The idea behind RO-Crate is that a dataset should be self-describing after it’s been downloaded. If you unzip the Crate, there’s a decent-looking HTML page you can view in a browser, and the same metadata is there in a machine-readable format.

JSON-LD / ro-crate-metadata.json / .jsonld / Can be metadata-only / Can have a payload

The HTML page I showed you earlier is generated from this JSON-LD document. An RO-Crate is a directory with an rocrate-metadata.json file in it, the HTML landing page, and possibly some payload files, stored in any hierarchy of directories.

It’s perfectly legit for an RO-Crate to have just the metadata files, and sometimes useful: this lets us publish datasets where the payload can’t be made available. Sometimes researchers want to be asked politely before they grant people access to the actual data. Sometimes, they aren’t allowed to share the data at all, but want to be able to share the metadata.

There’s no requirement that every file in the payload have an entry in the RO-Crate. Some datasets contain thousands of files, some contain one or two. The appropriate level of detail is up to the application.

An important feature is that we can turn any directory with stuff in it into an RO-crate by writing the metadata file into the root.

Schema.org / @graph: items linked by properties / @context: definitions of those properties / RO-Crate uses Schema.org

A JSON-LD file has two sections: the @context and the @graph.

The @graph is a list of items, related by properties like “author”, “hasPart”, etc. The @context is a set of URLs which define those properties.

The RO-Crate community decided to use Schema.org as the basic vocabulary for describing datasets. Schema.org had a bit of a bad reputation in scholarly circles for a while: it’s very much the creation of big tech, and has a lot of ways to describe selling things to people and not a lot of detail for scholarly publication. But it’s well-known, and things like Google’s data publications search use it, so RO-Crates on the web get harvested properly.

On the RO-Crate website, there’s a lot of detail about the best ways to use JSON-LD to model typical research metadata, like data provenance — what tools or software produced a file — or data licensing — who is allowed to view and/or reuse this data.

An OCFL repository / Oxford Common File Layout – https://ocfl.io/ / A filesystem (or object store) with contents + JSON metadata / OCFL Objects: versioned collections

So that’s an RO-Crate. An Arkisto repository is one or more RO-Crates stored as an OCFL repository. OCFL repositories are less fun to look at than RO-Crates, because there’s no nice HTML representation.

OCFL is an acronym for Oxford Common File Layout, although an OCFL repository can use an object store such as s3 for the storage layer.

Like RO-Crates, OCFL repositories are just a filesystem with some contents, and some JSON metadata files about the contents.

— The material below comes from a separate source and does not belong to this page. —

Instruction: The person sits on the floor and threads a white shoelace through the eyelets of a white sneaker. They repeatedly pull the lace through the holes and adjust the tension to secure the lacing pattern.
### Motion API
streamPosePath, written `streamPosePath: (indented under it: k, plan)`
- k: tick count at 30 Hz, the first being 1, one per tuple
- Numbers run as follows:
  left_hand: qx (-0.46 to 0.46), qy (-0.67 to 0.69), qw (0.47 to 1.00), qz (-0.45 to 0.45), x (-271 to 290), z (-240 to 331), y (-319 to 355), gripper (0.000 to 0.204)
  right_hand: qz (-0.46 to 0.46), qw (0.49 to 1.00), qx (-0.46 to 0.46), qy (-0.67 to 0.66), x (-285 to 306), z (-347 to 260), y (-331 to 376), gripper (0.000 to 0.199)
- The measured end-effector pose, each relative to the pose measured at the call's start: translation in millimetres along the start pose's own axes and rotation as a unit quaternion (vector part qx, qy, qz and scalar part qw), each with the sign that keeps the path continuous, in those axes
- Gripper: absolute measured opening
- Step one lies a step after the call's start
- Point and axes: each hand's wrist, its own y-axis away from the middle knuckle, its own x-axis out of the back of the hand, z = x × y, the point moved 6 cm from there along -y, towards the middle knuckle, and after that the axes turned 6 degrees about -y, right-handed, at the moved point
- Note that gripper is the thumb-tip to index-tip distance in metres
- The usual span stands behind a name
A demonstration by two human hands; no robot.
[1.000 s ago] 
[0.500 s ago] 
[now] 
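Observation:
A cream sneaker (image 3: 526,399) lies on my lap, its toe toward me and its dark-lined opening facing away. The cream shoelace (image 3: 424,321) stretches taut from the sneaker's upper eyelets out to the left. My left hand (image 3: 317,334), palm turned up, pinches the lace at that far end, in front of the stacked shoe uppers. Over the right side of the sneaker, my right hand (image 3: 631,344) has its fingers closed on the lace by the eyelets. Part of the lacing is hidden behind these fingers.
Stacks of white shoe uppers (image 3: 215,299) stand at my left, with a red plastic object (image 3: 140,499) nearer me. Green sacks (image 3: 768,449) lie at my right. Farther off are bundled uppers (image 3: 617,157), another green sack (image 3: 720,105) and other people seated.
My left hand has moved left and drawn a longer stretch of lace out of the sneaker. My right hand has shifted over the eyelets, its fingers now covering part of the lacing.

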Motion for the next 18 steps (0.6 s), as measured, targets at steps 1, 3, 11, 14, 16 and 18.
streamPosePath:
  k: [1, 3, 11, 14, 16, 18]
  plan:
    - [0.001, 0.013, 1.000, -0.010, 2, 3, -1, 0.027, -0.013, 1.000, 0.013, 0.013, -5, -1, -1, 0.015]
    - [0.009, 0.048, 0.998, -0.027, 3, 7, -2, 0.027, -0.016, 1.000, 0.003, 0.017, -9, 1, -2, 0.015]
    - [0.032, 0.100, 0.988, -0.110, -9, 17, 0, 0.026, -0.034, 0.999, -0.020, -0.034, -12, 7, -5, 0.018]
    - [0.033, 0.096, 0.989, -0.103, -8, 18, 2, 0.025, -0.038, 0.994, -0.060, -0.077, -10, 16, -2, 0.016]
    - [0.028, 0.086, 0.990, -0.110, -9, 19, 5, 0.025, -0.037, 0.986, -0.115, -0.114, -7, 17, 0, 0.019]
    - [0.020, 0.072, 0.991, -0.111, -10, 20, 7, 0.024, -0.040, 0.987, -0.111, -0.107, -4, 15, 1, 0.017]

The OCFL spec tells us how to do two things:

How to lay out one or more OCFL Objects on disk. The most common option is a pair-tree algorithm - take an identifier and chop it into two-character chunks and use those as paths.
how to keep versioned collections inside the OCFL Objects.

Versioning

The metadata files in an OCFL object are called inventory.json files.

A quick explanation is that an inventory contains two lists. One is a list of a SHA512 hash of every file that’s ever been put into this object, with a path to where it is on the disk.

The second list is a list of versions. Each version has a timestamp, and a list of the hashes of the files which exist in that version. So the entire history of the object’s revisions can be reconstructed.

It’s not designed to be efficient: these versions aren’t to be used like git commits. OCFL shows its origins in the archiving / preservationist world here.

Rather, it’s meant to be relatively easy for someone in the future to inspect this stuff and write their own code to navigate it.

Interlude: who is this for? / Who’s using this? / Not researchers (directly) / Though they like the results / Tooling for admins
System components / Incremental improvements

Ok: after that big info-dump, I’ll pose the question: who is all this for? I said at the start that researchers don’t want to describe their data.

Researchers are an audience for RO-Crates, inasmuch as they want the landing pages to look decent when we publish their data. But we can’t expect them to learn JSON-LD.

Likewise, a researcher might like the idea of having a searchable website with their data stored in it, but isn’t going to care about OCFL.

This means that generating RO-Crates and moving things in and out of OCFL repositories needs to be automatic and seamless: the end-users shouldn’t have to worry about it.

Our production systems have been built up incrementally. The first release of our data publication system used DataCrates for their landing pages, one of the immediate ancestors of RO-Crates, and wrote them out to a web server. A subsequent release of the data publications server put the RO-Crates into a pair of OCFL repositories (one for staging, and one for published datasets). Last year, we added a search and discovery portal.

Crating data / xlro / Describo Crosswalks

So the hard part of making an RO-Crate is generating the JSON-LD file. We’ve got three ways to do this.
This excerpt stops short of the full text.